Peacewish: Pipe down, Li. So anyway, I am sorry to all my readers who are sick to death of that, but I swear I needed it for the plot line. And it's done a little differently than the other times you've seen it in the past. I hope you'll read the story anyway, set when Li and Sakura are sixteen and in high school together. Please just keep in mind that in this story, the events of the second movie never occurred.
Peacewish: Quiet on the set! The story is about to begin…
There was a soundless explosion, a bright flash that seared his eyes and burned into his brain.
And there was darkness.
The first sensation Li was aware of when his eyes fluttered open was of pain. It was everywhere, in his head, running down his body, all the way to his feet. He tried to move his hand, and had to bite his lip to keep from groaning.
Where am I?
The light was harsh, but he opened his eyes wider to take in his surroundings. He was lying in bed, but not his bed. The room was stark and white, and an acrid smell of cleaning solution assaulted his nose. He wrinkled it in distaste, then shifted to sit up a little. Even that tiny movement resulted in ripples of pain, and this time he gave a slight groan.
A woman he'd never seen before stuck her head in and saw him looking at her.
"Oh, you're up. Doctor! Doctor, he's awake!"
I'm in a hospital.
The realization came to him like a wave washing up against the beach, comforting and puzzling at the same time.
Why am I in a hospital?
A man in scrubs came striding through the door and smiled, obviously pleased that Li was awake.
"Good, good. You're up. That must have been some blow to your head, you were out for at least a couple of hours."
Blow to my head?
Li raised a hand, wincing just a little, and felt the texture of a bandage wrapped around his head. The doctor pulled his hand away.
"Don't move too much, now, we don't want to strain anything. You probably have a mild concussion, at the very least. Who knows how long you were out before you were found."
Someone found me? I was unconscious? What happened?
"Look straight at me now." The doctor shone a flashlight into each of his eyes and nodded thoughtfully to himself. "Not bad. Not bad. You must have a pretty healthy constitution. What's your name?"

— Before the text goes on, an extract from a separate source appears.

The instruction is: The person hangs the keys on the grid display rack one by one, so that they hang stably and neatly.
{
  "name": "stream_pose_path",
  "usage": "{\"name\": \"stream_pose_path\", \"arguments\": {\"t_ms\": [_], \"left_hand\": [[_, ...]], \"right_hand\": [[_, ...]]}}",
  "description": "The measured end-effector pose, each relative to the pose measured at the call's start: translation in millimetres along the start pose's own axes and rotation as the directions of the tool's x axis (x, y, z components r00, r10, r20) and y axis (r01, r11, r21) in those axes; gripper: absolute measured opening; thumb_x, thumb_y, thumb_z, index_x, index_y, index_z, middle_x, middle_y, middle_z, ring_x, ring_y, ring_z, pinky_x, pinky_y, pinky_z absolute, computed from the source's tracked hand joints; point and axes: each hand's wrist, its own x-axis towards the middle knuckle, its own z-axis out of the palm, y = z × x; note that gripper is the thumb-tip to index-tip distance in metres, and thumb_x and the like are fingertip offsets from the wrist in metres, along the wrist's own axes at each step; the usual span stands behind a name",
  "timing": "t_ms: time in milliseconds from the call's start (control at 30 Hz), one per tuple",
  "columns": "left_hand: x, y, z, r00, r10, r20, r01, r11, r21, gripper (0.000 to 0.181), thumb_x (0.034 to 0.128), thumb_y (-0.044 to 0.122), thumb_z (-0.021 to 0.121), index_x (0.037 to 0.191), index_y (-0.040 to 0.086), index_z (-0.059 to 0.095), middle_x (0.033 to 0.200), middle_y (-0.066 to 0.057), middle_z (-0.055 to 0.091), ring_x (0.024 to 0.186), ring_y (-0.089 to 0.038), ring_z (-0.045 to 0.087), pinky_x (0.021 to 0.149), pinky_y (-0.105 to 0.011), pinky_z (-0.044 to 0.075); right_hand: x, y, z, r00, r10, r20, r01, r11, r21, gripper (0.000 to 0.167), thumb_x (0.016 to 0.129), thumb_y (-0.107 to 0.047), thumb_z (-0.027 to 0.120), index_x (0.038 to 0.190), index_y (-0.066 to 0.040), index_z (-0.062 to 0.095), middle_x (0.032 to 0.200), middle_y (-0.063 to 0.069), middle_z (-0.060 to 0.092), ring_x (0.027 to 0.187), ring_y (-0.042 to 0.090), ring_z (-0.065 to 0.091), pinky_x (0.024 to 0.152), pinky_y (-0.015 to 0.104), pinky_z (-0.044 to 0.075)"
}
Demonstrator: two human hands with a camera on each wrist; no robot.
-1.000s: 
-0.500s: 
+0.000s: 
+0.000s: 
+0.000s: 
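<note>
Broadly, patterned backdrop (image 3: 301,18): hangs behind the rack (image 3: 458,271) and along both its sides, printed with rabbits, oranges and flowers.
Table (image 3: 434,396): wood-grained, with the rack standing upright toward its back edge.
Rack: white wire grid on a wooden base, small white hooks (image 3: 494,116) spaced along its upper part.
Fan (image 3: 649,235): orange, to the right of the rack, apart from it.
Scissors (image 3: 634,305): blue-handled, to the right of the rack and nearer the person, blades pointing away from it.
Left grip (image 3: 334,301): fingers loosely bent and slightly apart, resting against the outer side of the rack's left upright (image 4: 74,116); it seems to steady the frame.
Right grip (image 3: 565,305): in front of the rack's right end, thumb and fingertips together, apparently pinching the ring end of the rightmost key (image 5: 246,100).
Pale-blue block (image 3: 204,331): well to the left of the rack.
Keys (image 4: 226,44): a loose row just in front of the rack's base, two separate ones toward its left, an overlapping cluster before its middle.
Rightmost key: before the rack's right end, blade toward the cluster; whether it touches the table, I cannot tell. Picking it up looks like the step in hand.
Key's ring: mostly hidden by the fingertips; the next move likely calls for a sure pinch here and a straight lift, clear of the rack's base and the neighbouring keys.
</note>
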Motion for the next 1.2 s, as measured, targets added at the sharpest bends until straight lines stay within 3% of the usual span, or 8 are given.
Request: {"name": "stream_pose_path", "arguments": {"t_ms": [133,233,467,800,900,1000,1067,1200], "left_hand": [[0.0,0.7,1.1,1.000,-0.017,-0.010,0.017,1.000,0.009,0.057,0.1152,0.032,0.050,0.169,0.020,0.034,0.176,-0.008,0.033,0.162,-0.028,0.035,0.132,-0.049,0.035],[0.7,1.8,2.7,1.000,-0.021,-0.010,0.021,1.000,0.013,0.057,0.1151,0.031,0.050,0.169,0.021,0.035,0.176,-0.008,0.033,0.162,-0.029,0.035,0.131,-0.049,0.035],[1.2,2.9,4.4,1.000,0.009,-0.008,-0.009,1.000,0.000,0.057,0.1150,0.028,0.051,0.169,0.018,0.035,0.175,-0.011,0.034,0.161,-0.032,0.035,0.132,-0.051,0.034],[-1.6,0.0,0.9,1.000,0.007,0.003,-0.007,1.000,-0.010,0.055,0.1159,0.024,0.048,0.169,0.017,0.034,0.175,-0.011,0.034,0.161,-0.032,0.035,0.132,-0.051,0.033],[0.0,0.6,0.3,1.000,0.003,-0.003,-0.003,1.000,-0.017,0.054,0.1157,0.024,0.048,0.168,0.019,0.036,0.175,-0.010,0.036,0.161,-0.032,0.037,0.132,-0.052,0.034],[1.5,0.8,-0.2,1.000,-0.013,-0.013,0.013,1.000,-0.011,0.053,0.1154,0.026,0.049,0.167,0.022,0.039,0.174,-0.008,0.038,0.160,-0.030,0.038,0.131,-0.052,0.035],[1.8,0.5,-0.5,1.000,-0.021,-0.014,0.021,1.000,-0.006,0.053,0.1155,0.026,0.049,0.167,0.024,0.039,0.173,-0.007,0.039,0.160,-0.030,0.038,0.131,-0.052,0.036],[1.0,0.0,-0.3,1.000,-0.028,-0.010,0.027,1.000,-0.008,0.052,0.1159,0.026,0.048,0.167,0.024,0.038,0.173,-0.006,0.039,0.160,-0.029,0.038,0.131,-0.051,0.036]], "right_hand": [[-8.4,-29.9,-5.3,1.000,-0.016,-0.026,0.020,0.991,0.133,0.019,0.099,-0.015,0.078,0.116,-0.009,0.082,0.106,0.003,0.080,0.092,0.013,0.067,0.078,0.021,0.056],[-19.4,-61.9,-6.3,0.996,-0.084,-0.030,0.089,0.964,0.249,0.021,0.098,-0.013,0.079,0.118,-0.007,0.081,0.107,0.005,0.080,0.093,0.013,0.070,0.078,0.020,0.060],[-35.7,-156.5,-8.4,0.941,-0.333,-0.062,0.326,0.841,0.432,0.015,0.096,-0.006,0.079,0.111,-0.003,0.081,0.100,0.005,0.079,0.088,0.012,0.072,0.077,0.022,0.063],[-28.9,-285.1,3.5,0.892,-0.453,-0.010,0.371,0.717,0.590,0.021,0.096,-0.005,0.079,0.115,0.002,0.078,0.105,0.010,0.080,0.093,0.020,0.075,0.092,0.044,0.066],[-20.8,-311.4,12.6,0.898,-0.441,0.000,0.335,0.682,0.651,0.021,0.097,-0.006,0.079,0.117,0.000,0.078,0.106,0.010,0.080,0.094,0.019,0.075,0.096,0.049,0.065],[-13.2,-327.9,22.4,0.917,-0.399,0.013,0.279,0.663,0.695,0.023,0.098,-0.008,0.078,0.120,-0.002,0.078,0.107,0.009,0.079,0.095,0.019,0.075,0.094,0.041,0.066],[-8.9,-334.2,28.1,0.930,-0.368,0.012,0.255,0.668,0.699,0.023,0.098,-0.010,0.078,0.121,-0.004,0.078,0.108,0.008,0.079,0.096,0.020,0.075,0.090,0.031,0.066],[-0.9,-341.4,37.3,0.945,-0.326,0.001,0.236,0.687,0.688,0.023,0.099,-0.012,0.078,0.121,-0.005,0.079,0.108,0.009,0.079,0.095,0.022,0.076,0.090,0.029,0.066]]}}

Li frowned slightly, trying to clear his thoughts. What was his name? Oh, yes.
"Li. Li Syaoran."
"Good. And how old are you?"
"Um, sixteen." The doctor was checking his pulse.
"Go to school here?"
"Yes. Yes, I go to school here."
"Good. There's obviously no long-term memory loss to worry about. We were afraid of that when you came in, there was no wallet and nothing to identify you."
"My wallet. I keep it in my bookbag." There was flash in Li's eyes: himself, putting his keys and his wallet in his backpack that morning, on top of his books. "I put it in my backpack this morning. I had my backpack with me." He glanced around but couldn't see it. "Where is it?"
"Couldn't tell you, Li-san. A man walking his dog found you in the park, he didn't say anything about seeing a backpack with you. I guess they stole it."
"Whoever it was that mugged you. I can hardly believe it myself; I can't remember the last time we had a mugging in this town. And in a children's park…" The doctor shook his head regretfully.
"I wasn't mugged," Li said flatly.
"What? What happened?"
"I – I don't know. I don't remember anything." Li tried to concentrate and focus his thoughts, but the day was a blur. He couldn't remember anything that he'd done or said. He didn't even remember walking to the park. What had he been doing there? "But it couldn't have been a mugging. I would have fought them."
That reminded him to check for his sword, and quickly he reached to feel for the reassuring presence under his shirt. It was still there, fortunately.
"I thought as much. Victims of physical trauma to the head sometimes have difficulty recalling the attack, and up to several hours beforehand as well. Hopefully it will come back to you in time. Meanwhile, I think we should probably keep you here overnight. Can I call your parents?"
"Um." Li had to drag his attention back to the doctor, pushing aside the question of what had happened in the park. "Um, no. My mother is in Hong Kong. I live with a servant in my apartment. You can call him."
Li recited the phone number, and the doctor stood to leave.
"Good. I'll just call this, and hopefully we can get a guardian up here to give us your insurance number. He must be worried by now." The man patted his arm in a friendly manner and turned to leave.
Patted my arm…she patted my arm and she smiled –
"Yes?" Li struggled to sit up even more, anxiety crawling in his stomach.
"What about Sakura?"
"Sakura. Is she here too? Short brown hair, green eyes?" Li couldn't remember if she'd been with him in the park or not, his memory was a blank. What if she'd been there too?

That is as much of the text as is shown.